Of the seven dimensions only material well-being and education are significantly associated with GDP per capita. The richer countries do better on material well-being but as can be seen in Figure 36 there are outliers—Ukraine and Uzbekistan are better than expected and Kazakhstan and Moldova are worse than expected.

Fig. 36
figure 36

Material well-being and GDP per capita $ppp

It would be good to be able to relate child well-being to government efforts on behalf of children. Stewart and Huerta (2006) have data on the proportion of GDP spent on family allowances but only for eight CEE/CIS countries and we found no significant relationship between that and overall child well-being.

UNICEF (2006) has published data on public expenditure on health as a percentage of GDP for 19 countries. In this case there was a significant positive correlation with overall child well-being r = 0.66**. The relationship is shown in Figure 37.

Fig. 37
figure 37

Overall child well-being and public spending on health 2002–2004

6.12 Reservations

The child well-being index is a first attempt to develop a set of indicators of child well-being in CEE/CIS countries and we are confident it will not be the last attempt. There are a number of weaknesses with this attempt that are worth highlighting as a guide to future work.

  • The variables available do not cover all age groups in particular for children between the ages of 5 and 9 we are missing data.

  • The analysis has used official administrative sources and survey data and does not adequately represent the well-being of minority and particularly excluded children, who may not feature in administrative series or sample surveys or be too small a minority in both to feature. Among the indicators that are not but should be included in this paper are data on violence within the family, children from ethnic minorities, child prostitution, child handicap, child mobility.

  • The analysis is weak on dispersion. It uses thresholds and estimates the proportions of children above or below the threshold. However, this only gives part of a picture—what is hidden is the dispersion or degree of difference within a country. It is possible to produce measures of dispersion if we have access to the micro-social data. However, it was not possible with administrative data.
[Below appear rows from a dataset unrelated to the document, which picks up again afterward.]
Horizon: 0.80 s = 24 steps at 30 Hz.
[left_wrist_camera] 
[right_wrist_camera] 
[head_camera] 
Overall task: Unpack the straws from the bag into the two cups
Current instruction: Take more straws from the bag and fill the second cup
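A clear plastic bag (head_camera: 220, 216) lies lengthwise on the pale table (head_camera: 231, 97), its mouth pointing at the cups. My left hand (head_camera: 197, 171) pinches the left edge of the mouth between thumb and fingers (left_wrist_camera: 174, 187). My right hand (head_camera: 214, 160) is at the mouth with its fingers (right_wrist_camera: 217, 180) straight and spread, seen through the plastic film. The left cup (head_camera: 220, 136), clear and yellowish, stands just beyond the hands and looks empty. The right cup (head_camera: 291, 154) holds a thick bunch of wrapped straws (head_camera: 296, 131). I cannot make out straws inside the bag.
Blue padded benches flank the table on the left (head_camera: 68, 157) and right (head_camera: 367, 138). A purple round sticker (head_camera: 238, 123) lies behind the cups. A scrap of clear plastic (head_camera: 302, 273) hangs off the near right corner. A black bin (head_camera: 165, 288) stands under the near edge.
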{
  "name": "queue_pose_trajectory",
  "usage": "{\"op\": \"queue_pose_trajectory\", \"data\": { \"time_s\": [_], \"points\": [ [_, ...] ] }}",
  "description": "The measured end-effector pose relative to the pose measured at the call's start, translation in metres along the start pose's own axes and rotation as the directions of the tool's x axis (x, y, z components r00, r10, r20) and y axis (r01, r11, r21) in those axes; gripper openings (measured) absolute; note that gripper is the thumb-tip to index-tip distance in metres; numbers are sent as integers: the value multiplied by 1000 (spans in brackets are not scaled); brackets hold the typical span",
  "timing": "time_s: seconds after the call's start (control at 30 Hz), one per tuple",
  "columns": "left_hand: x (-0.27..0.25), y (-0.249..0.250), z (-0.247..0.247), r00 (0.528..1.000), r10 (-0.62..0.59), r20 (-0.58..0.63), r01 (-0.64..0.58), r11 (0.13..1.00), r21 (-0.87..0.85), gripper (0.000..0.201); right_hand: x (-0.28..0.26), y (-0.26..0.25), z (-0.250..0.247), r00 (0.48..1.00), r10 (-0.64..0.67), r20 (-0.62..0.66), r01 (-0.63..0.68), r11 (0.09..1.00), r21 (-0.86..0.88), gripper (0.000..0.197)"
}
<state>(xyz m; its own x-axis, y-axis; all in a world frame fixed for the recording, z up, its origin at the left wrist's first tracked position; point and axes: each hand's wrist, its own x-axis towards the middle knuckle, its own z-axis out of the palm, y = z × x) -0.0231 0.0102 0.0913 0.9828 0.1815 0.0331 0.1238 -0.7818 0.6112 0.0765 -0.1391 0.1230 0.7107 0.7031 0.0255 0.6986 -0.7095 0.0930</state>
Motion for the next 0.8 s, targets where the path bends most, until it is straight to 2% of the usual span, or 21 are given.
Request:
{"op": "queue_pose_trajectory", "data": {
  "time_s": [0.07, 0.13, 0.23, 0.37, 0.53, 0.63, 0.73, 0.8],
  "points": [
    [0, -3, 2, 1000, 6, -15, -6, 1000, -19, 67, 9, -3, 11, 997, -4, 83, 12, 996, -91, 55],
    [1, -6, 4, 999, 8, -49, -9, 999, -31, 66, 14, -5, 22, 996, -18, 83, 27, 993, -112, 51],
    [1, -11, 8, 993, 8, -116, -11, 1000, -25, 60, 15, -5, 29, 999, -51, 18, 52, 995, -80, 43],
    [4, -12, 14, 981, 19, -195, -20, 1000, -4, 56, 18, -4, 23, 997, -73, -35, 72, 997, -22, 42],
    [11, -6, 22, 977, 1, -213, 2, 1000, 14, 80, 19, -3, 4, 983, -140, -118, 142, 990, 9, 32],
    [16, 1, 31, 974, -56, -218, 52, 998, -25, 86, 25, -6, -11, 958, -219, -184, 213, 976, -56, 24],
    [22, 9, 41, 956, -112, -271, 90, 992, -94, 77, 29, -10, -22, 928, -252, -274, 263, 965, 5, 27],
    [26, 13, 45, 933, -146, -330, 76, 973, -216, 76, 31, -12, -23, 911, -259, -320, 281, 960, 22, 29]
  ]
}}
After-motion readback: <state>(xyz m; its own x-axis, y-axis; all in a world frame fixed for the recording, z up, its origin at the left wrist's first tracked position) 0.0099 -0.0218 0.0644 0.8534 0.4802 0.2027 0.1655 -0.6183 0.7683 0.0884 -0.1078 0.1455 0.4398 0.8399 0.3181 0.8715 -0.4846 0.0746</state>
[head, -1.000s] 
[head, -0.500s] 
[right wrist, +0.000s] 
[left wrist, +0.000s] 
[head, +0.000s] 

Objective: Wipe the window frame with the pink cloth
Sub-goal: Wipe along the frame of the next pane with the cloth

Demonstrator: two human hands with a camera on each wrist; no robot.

  • For some of the dimensions there are obvious data missing that would ideally be included. So for example in the Material Situation dimension we are lacking data on poverty gaps, and on persistent poverty.

  • We are perhaps too reliant on particular surveys for particular dimensions, leading to some countries entirely missing from dimension (Young Voices data does not include Turkey).

  • Some of the sources we have used were not designed to study the well-being of children

  • Of course this analysis involved making choices about which indicators to include, how to organise them into components and dimensions. It was also decided to give indicators and dimensions equal weight. Anybody may disagree with the choices and the weighting assumptions and indeed undertake their own analysis. To help them do that the data set may be obtained by email from jrb1@york.ac.uk.

  • Finally there is no trend data here: the analysis is purely cross sectional. Analysis of change in well-being over time remains a challenge for future research.